Locate the line bearing "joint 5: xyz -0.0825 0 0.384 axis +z" in the material below, then reproduce it and each following line up to and including the line bearing "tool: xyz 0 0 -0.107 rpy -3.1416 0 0".
********
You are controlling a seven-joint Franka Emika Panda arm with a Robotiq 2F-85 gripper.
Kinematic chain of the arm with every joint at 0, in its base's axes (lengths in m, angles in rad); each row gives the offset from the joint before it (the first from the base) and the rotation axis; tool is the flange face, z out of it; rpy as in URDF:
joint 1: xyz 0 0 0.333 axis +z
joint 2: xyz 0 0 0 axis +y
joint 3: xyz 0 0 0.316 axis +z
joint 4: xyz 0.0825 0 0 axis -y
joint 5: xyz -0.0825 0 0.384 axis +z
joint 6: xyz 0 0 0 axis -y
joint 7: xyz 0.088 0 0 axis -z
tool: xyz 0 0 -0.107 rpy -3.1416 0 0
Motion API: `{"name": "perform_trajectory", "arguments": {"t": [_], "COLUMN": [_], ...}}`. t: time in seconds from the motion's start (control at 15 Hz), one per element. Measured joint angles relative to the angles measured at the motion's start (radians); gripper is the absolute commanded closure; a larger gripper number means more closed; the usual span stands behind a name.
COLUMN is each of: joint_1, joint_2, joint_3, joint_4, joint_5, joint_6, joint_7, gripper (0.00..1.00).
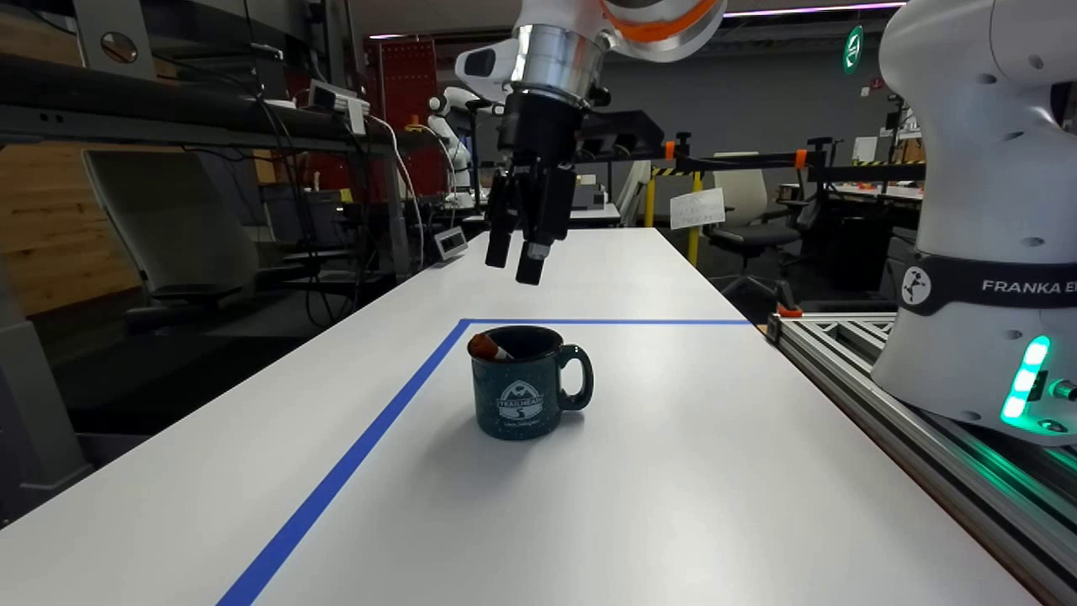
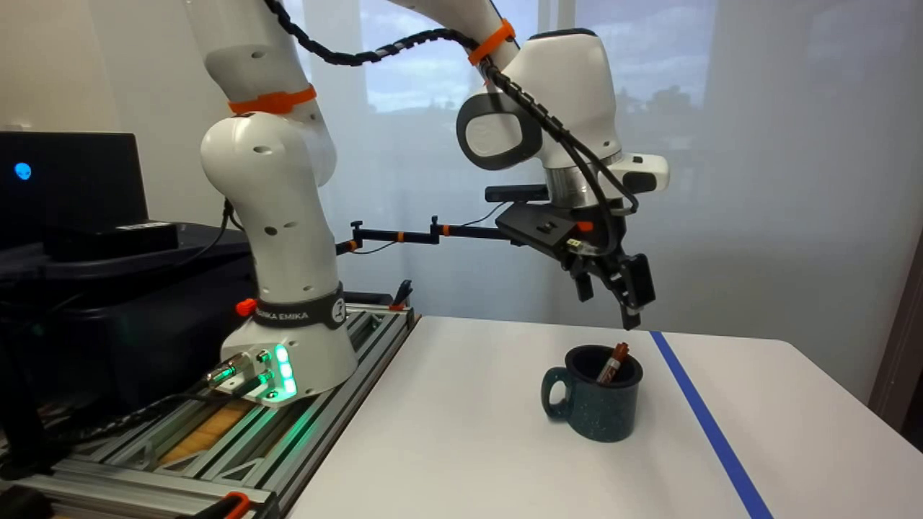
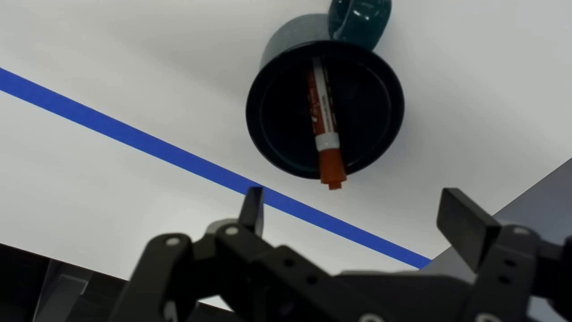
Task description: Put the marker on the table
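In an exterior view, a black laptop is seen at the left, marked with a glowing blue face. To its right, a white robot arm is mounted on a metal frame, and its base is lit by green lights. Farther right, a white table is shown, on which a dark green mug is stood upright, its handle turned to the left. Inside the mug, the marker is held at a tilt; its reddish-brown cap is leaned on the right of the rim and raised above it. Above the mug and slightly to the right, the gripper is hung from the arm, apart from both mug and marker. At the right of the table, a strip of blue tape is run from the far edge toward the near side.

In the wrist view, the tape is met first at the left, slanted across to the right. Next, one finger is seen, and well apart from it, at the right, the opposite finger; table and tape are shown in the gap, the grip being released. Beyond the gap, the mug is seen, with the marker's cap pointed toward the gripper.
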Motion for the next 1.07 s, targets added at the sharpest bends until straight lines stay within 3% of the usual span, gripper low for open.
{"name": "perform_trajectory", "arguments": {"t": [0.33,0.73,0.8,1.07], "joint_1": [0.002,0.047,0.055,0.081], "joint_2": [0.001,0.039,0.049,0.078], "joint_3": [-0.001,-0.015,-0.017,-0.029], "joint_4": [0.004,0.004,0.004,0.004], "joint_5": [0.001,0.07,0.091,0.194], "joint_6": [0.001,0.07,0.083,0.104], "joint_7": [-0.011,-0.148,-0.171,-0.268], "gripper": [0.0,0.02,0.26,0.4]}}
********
* Output of the task
joint 5: xyz -0.0825 0 0.384 axis +z
joint 6: xyz 0 0 0 axis -y
joint 7: xyz 0.088 0 0 axis -z
tool: xyz 0 0 -0.107 rpy -3.1416 0 0

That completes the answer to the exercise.